In the records below, pick out all lines containing the word "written".
======== Extracted material
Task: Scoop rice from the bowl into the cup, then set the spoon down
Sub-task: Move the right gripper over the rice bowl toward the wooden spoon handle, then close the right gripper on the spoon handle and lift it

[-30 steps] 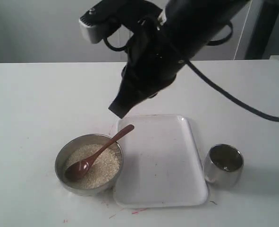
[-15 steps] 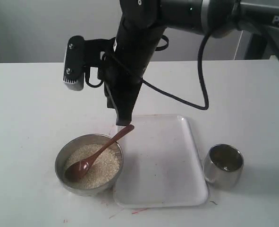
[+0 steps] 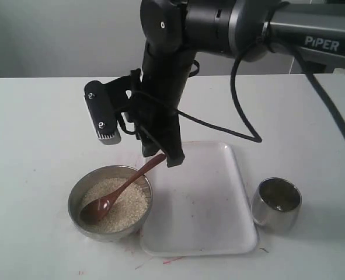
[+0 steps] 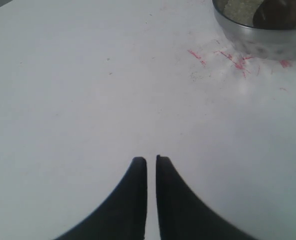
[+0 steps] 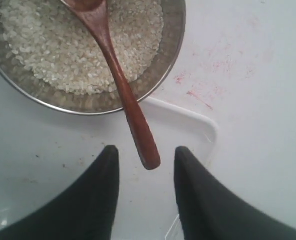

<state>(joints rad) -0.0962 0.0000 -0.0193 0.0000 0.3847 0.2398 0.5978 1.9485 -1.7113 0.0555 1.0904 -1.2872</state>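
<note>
Shows right gripper (image 5: 146, 150) spread apart, flanking the wooden spoon (image 5: 112, 65) handle tip without contact. Finds the spoon lying in the rice (image 5: 52, 45) in the metal bowl (image 5: 180, 30), steel cup (image 3: 276, 202) across the white tray (image 3: 207, 198). Shows left gripper (image 4: 151, 161) pinched together above the table (image 4: 62, 100).

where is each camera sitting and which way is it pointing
Exterior view: raised off the arms, looking down across the table at the bowl, tray and cup; the right arm shows, its right claw over the spoon.
Left wrist view: on the left wrist, looking past the shut left claw at bare table.
Right wrist view: on the right wrist, looking down past the open right claw at the spoon handle and rice.
Shared: all three show the bowl.
</note>
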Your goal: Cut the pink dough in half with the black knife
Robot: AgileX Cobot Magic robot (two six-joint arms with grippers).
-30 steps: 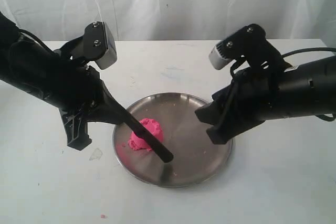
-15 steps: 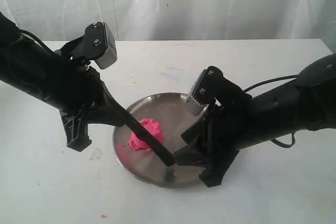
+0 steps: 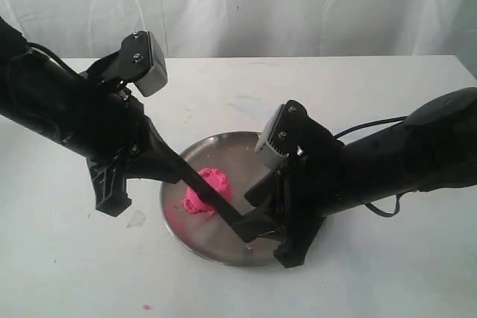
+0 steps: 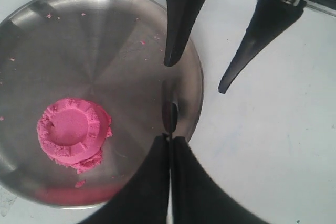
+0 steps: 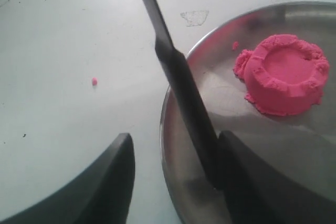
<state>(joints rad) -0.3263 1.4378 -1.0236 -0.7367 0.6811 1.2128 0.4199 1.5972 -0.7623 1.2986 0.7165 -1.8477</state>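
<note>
Left gripper (image 4: 169,145) clamps the black knife (image 3: 212,197); right gripper (image 5: 176,182) spreads wide around its handle.

The exterior view looks down at an angle from in front of the white surface (image 3: 387,273), far enough back to take in both arms and the curtain behind. The left wrist view looks almost straight down, close above the round steel plate (image 4: 126,35), past its own jaws. The right wrist view sits lower and closer, looking obliquely across the plate's rim. All three share the plate, the pink dough (image 3: 205,191) and the black knife (image 5: 181,85).
</note>
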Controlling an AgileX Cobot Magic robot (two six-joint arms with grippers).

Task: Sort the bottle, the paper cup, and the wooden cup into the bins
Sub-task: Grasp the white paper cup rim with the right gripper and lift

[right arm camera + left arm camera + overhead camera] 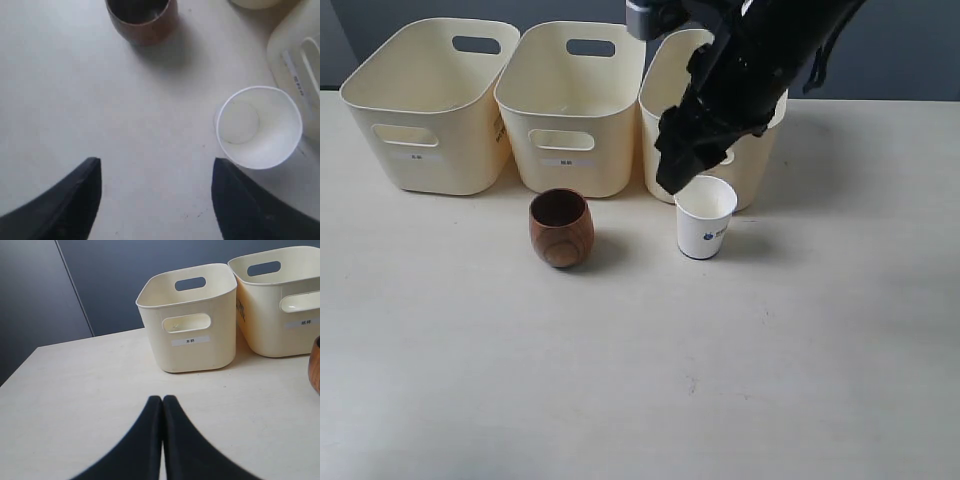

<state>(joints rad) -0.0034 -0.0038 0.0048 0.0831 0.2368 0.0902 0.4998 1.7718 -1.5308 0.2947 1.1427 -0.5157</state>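
Note:
The wooden cup (561,228) stands upright in front of the middle bin (570,172). The paper cup (705,217) is upright and empty in front of the right bin (756,168). My right gripper (680,172) hangs just above and behind the paper cup, over the right bin's front wall. In the right wrist view it (156,165) is open and empty, with the paper cup (260,127) just beyond one fingertip and the wooden cup (142,17) farther off. My left gripper (162,399) is shut on nothing, low over the table facing the left bin (192,352). The bottle is out of view.
The left bin (450,172) stands at the back left in a row with the other two. The right arm's dark body hides most of the right bin's inside. The left wrist view catches the middle bin (280,335) and the edge of the wooden cup (316,365).

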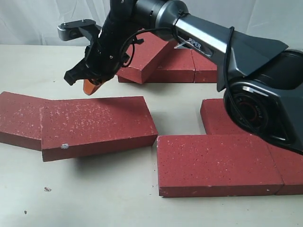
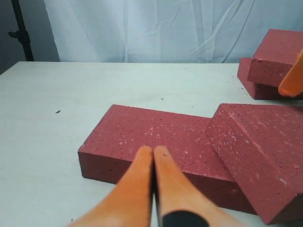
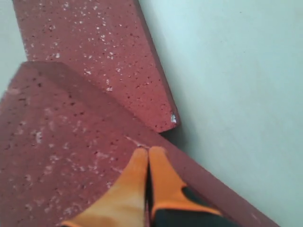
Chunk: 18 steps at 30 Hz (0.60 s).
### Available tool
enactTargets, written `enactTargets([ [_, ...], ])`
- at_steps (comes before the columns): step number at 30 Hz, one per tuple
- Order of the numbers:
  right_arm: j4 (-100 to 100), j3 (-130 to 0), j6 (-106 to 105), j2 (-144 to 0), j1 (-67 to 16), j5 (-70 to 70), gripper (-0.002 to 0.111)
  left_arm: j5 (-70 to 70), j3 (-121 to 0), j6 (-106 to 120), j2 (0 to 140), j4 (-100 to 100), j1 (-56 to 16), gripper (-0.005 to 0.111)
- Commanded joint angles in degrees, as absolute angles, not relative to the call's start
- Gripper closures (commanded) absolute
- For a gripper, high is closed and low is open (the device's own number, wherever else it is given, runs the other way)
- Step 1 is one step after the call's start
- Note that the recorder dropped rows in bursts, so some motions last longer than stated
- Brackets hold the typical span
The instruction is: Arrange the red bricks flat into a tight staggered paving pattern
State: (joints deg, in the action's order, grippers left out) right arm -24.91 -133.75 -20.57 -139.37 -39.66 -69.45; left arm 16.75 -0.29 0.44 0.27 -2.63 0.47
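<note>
Several red bricks lie on the pale table (image 1: 118, 198). At the left, one brick (image 1: 97, 125) rests tilted with its end on a flat brick (image 1: 19, 118). My right gripper (image 1: 91, 87) is shut and empty, reaching across and hovering just above that tilted brick's (image 3: 57, 156) far edge, fingertips (image 3: 142, 156) near where it overlaps the flat brick (image 3: 94, 56). My left gripper (image 2: 154, 149) is also shut and empty, low in front of the flat brick (image 2: 151, 137). It does not show in the exterior view. The right gripper's orange finger (image 2: 292, 78) hangs above the tilted brick (image 2: 260, 156).
Two bricks (image 1: 218, 163) (image 1: 289, 165) lie end to end at the front right, with another (image 1: 220, 118) behind them. At the back, a brick (image 1: 147, 56) leans on a flat row (image 1: 182, 66). The right arm's base (image 1: 265, 104) stands at the right. A white curtain (image 2: 142, 28) hangs behind.
</note>
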Motion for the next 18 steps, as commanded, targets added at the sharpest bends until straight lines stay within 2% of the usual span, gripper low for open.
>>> enactTargets([
  [1,-27.79,-134.03,-22.45,-136.21,-39.41,-69.96,0.109,16.49,0.0,0.45,0.0,-2.44,0.39,0.107],
  [7,-34.67,-134.03,-22.45,-135.4,-41.01,-69.96,0.109,16.49,0.0,0.45,0.0,-2.44,0.39,0.107],
  [18,-33.59,-134.03,-22.45,-135.92,-51.13,-69.96,0.109,16.61,0.0,0.45,0.0,-2.45,0.39,0.107],
])
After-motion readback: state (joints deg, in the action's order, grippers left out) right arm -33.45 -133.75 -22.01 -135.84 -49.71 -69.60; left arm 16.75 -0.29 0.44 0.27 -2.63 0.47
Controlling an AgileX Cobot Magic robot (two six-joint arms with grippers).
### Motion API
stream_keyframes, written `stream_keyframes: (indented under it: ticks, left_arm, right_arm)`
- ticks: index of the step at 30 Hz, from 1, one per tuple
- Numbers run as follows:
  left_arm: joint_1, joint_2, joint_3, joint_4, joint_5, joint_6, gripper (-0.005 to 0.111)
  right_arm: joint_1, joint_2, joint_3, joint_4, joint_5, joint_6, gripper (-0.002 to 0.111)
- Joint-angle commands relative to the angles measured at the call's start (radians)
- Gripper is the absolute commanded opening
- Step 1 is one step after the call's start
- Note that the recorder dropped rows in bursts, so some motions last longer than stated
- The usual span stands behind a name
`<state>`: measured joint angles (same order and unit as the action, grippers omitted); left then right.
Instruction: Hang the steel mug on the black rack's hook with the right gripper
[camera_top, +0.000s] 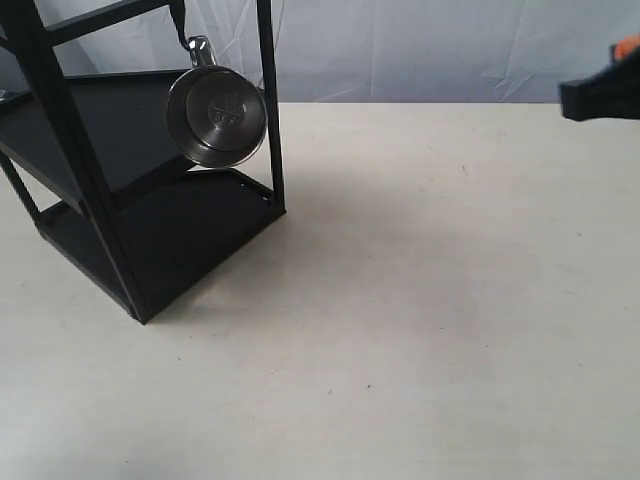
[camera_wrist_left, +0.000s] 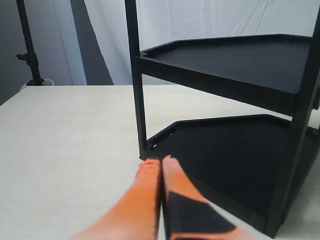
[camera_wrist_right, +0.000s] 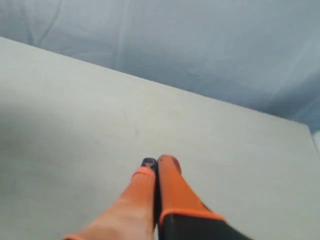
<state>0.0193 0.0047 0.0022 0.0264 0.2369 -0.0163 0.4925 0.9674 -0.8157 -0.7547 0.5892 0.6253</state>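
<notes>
The steel mug hangs by its loop handle from the black rack's hook, base outward — apparently placed. The right hand, fingers pressed together and empty, sits well apart above the tabletop.

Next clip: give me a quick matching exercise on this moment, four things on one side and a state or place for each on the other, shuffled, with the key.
Things:
1. steel mug
2. black rack
3. right gripper
4. left gripper

States or places:
A. jaws shut on nothing, over bare table, away from the rack
B. hanging by its handle from a hook, base facing the camera
C. standing on the table, shelves bare
D. jaws shut on nothing, near the foot of a rack post

Pairs: 1-B, 2-C, 3-A, 4-D
</notes>
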Motion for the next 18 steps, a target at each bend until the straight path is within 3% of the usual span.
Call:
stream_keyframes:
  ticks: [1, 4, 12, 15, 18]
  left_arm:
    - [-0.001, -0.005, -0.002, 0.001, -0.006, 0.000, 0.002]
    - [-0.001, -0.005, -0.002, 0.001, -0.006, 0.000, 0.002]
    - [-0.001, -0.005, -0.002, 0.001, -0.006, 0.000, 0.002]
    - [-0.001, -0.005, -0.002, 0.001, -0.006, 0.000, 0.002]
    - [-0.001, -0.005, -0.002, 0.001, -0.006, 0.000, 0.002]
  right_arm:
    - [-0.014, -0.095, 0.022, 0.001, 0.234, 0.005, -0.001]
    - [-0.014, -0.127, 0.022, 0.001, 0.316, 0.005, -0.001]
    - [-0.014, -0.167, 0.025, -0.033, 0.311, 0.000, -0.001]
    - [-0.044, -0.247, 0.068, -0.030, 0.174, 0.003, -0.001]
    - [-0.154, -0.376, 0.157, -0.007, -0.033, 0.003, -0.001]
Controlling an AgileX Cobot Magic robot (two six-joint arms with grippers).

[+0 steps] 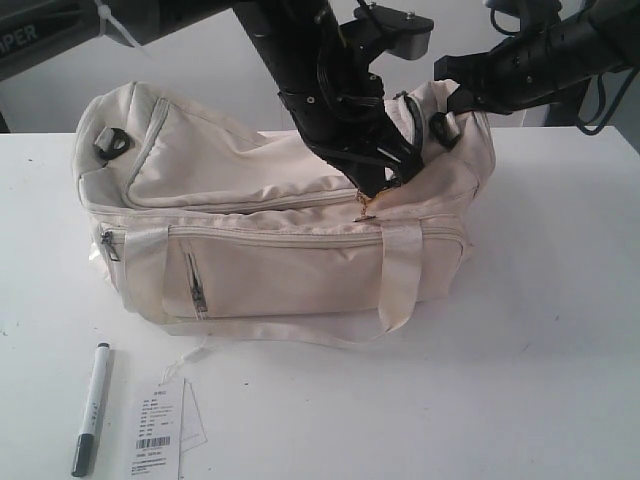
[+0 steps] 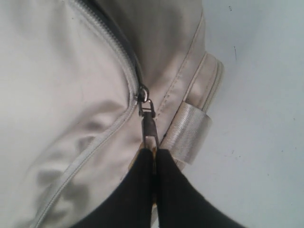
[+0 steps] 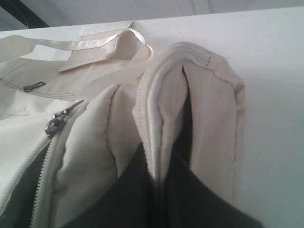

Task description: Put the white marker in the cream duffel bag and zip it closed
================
> Solution
enactTargets, written `enactTargets([ [_, ...], ])`
stream_keyframes, written `stream_keyframes: (indented under it: ticks, left_arm, right_arm)`

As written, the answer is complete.